Spatial databases can be an important tool in your big data project. Spatial data itself is standardized through the efforts of the Open Geospatial Consortium (OGC), which establishes OpenGIS (Geographic Information System) and a number of other standards for spatial data.

Whether you know it or not, you may interact with spatial data every day. If you use a smartphone or Global Positioning System (GPS) for directions to a particular place, or if you ask a search engine for the locations of seafood restaurants near a physical address or landmark, you are using applications relying on spatial data.

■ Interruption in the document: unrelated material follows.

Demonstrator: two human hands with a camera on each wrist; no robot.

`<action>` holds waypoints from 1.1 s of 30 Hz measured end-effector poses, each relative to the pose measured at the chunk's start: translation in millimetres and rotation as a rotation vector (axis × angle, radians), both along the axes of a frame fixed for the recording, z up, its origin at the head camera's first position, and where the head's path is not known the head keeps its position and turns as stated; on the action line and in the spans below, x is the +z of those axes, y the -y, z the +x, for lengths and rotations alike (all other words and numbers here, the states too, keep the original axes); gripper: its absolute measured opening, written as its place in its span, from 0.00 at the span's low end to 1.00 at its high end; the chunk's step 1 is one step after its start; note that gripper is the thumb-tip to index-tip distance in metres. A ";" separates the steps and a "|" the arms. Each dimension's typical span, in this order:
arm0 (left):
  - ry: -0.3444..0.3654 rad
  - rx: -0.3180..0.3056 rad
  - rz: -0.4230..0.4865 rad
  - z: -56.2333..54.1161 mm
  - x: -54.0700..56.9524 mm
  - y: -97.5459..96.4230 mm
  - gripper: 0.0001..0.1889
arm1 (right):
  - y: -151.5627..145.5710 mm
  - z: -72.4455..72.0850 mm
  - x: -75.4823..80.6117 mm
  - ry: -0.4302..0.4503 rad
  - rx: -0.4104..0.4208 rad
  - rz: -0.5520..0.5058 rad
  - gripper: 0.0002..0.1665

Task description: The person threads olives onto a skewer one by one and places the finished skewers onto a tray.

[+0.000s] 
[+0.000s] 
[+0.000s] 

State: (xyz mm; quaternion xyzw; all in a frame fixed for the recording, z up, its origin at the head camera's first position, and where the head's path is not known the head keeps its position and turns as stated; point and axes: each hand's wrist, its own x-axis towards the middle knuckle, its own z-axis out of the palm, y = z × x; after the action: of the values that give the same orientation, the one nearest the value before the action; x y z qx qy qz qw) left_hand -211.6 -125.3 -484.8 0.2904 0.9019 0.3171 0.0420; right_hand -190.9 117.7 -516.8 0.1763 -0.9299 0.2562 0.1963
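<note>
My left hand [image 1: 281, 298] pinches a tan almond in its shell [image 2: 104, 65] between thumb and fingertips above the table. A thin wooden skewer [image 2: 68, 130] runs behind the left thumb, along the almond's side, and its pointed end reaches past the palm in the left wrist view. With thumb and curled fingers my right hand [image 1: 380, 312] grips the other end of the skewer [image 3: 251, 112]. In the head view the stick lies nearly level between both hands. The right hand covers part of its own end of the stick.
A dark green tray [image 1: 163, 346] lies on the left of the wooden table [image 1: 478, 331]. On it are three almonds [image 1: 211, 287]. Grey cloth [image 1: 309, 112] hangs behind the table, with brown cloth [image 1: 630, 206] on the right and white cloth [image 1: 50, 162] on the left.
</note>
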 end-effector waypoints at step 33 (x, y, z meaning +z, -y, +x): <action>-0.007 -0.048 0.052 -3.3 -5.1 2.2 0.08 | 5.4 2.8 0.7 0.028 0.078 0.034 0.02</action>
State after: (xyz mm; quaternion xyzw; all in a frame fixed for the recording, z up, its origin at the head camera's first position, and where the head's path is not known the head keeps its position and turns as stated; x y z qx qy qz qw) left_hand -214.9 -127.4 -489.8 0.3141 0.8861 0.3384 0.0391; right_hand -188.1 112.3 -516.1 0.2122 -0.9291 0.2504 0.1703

This is important because spatial databases are implementations of the OGC standards, and your company might have specific needs met by the standards. A spatial database becomes important when organizations begin to leverage several different dimensions of data. For example, a meteorologist doing research might want to store and evaluate data related to a hurricane, including temperature, wind speed, and humidity, and model those results in three dimensions.

In their simplest form, spatial databases store data about 2-dimensional, 2.5-dimensional, and 3-dimensional objects. You are probably familiar with 2D and 3D objects. A 2D object has length and width. A 3D object adds depth to the length and width. A page from a book is a 2D object, while an entire book is a 3D object.

What about 2.5D? 2.5D objects are a special type of spatial data. They are 2D objects with elevation as the extra “half” dimension. Most 2.5D spatial databases contain mapping information and are often referred to as Geographic Information Systems (GISs).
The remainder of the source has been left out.